[Task statement]:
Each line in these records that contains "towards" counts once. Give the number only.

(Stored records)
══════════

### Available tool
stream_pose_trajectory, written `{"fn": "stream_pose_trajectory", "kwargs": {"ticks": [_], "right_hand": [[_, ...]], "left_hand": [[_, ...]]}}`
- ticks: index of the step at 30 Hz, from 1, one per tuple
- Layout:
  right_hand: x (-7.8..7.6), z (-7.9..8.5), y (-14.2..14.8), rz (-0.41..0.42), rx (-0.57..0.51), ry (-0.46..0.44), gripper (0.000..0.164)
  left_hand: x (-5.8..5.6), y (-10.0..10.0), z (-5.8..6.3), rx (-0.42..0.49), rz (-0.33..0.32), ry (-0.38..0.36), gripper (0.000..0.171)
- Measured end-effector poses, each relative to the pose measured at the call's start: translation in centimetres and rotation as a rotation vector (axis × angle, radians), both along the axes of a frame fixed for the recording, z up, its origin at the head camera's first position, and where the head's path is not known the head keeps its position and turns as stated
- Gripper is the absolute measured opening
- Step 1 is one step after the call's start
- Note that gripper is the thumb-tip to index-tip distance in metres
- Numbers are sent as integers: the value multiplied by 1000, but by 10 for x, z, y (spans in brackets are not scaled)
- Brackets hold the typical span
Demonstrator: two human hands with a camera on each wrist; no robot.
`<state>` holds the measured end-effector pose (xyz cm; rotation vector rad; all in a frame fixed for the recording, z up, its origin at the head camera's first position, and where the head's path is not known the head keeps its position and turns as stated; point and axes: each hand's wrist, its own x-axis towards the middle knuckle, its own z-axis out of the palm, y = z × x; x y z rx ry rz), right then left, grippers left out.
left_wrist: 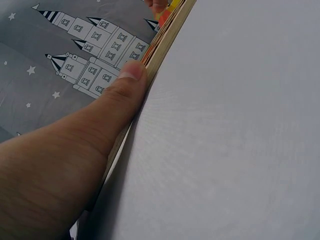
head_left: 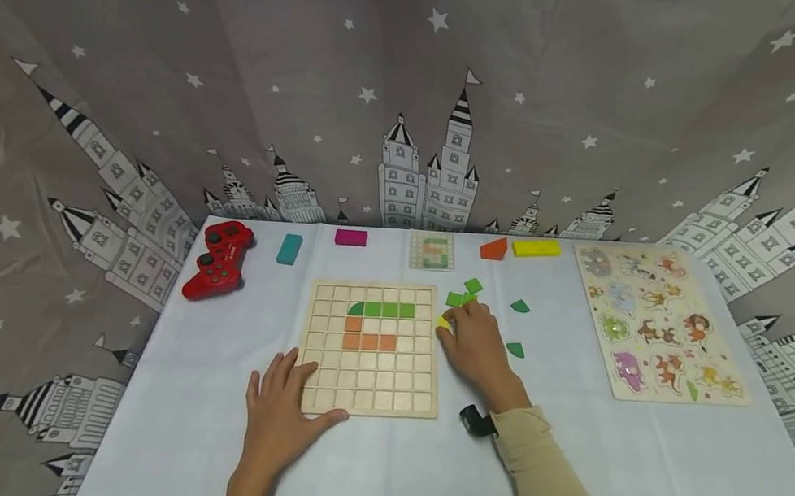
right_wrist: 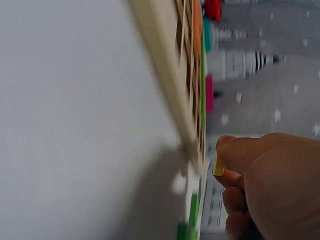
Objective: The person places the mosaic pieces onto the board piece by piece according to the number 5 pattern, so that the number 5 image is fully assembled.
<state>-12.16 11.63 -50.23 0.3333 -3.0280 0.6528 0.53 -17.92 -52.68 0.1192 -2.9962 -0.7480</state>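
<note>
A square wooden grid board [head_left: 366,379] lies on the white cloth, holding green squares [head_left: 390,310], a green rounded corner piece [head_left: 357,309] and orange squares [head_left: 369,342]. My left hand [head_left: 281,411] rests at its near left corner, fingers spread along the left side. The left thumb [left_wrist: 131,82] touches the near edge of the board. Just off the board's right side, my right hand [head_left: 478,347] pinches a small yellow piece [right_wrist: 218,165] between thumb and index finger. Loose green squares [head_left: 473,285] lie beyond those fingers.
Green rounded pieces [head_left: 520,305] lie right of the board. A pattern card [head_left: 432,250] lies behind it, among magenta [head_left: 350,238], teal [head_left: 289,250], orange [head_left: 494,248] and yellow blocks [head_left: 536,248]. A red game controller [head_left: 219,259] is at left, an animal puzzle [head_left: 661,323] at right.
</note>
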Motion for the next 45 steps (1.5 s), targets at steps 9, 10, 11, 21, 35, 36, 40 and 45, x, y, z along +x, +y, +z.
{"fn": "stream_pose_trajectory", "kwargs": {"ticks": [9, 10, 11, 21, 35, 36, 40, 45], "right_hand": [[22, 5, -34, 163, -46, 9, 26], [23, 5, -36, 170, -49, 9, 25], [23, 5, -38, 175, -53, 13, 25], [23, 3, -47, 155, -16, 21, 22], [26, 9, -54, 98, -57, -7, 20], [26, 8, -54, 95, -58, -2, 19], [28, 6, -55, 86, -56, 16, 19], [30, 6, -54, 83, -61, 8, 19]], "left_hand": [[-1, 1, 1, -14, 9, -22, 100], [-1, 1, 0, -15, 10, -23, 100], [-1, 1, 0, -14, 9, -21, 100], [-2, 2, 0, 1, 1, 52, 97], [1, 0, 1, 9, 2, 10, 99], [1, 0, 1, 8, 3, 11, 99], [1, 0, 1, 8, 5, 15, 99], [1, 0, 2, 11, 7, 0, 100]]}}
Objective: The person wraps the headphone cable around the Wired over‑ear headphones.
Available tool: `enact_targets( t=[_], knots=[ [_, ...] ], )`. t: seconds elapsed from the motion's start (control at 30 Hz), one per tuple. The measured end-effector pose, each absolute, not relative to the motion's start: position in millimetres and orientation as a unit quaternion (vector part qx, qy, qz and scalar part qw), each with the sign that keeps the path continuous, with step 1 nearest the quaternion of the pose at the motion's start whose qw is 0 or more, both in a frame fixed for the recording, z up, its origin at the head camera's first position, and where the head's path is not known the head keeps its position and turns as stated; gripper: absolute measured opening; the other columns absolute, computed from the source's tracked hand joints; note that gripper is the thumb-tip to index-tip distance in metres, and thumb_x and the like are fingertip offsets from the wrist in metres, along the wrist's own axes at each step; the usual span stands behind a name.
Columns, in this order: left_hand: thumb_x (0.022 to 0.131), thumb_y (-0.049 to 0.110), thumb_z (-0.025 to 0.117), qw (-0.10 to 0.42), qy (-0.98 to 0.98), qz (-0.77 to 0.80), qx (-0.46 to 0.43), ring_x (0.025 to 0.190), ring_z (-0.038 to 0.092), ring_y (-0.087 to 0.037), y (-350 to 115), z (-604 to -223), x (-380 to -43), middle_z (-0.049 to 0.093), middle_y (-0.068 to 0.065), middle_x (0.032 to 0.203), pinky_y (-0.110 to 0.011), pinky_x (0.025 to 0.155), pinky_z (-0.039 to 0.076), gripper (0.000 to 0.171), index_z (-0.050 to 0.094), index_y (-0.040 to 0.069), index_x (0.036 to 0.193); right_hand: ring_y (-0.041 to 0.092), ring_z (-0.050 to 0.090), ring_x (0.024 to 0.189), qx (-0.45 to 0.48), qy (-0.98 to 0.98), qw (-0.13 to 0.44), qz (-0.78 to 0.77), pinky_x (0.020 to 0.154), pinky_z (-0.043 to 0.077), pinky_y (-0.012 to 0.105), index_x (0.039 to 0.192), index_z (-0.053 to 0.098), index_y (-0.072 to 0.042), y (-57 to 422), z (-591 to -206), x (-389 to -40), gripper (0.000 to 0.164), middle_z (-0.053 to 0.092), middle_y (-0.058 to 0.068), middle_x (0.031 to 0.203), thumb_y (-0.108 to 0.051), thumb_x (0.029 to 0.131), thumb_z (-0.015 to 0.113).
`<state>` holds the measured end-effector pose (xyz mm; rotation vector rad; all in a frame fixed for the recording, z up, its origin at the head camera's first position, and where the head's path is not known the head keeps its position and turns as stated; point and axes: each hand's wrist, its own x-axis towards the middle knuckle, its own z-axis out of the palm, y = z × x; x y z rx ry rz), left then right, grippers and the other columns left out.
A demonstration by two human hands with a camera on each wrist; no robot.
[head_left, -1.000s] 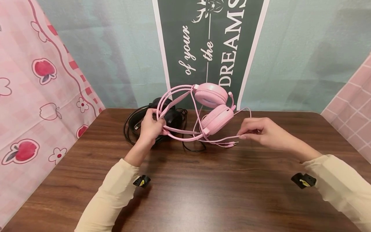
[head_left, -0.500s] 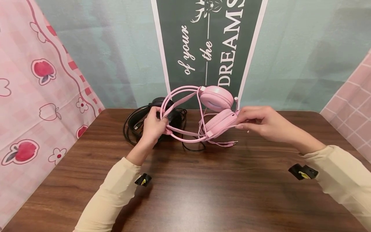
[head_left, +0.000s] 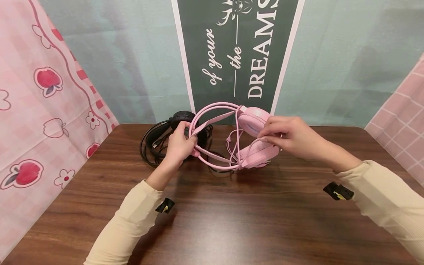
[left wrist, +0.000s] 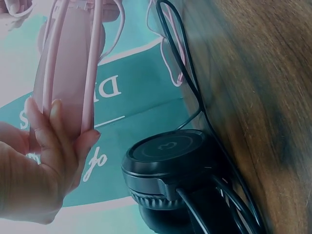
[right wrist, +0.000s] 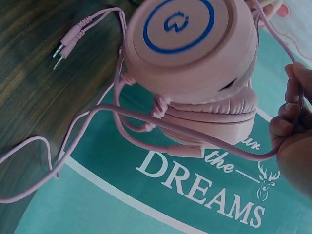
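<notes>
My left hand [head_left: 182, 144] grips the headband of a pink headset [head_left: 216, 106] and keeps it raised over the table, ear cups toward the right. Between thumb and fingers, my right hand [head_left: 291, 136] pinches the headset's pink cable [right wrist: 214, 139], close to the ear cups in the head view. A strand of cable runs across the open loop of the headband. In the right wrist view, two audio plugs [right wrist: 66, 44] dangle on thin leads past the ear cup [right wrist: 180, 29]. Behind the left hand lies a black headset [left wrist: 168, 161] with its own black cable.
The brown wooden table [head_left: 212, 221] meets a teal wall cloth with a dark green lettered panel [head_left: 228, 73] at its back edge. Pink patterned cloth [head_left: 43, 121] hangs at the left, pink tile pattern [head_left: 400, 121] at the right. Black cable [left wrist: 178, 48] trails along the table.
My right hand has moved left and slightly up with the cable, from beside the ear cups to in front of them. The left hand and pink headset have shifted slightly right and down.
</notes>
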<state>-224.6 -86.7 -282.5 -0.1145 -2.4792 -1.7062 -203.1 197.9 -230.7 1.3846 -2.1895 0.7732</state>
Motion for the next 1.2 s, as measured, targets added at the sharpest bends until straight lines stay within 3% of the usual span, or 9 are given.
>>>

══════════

[Exercise solution]:
2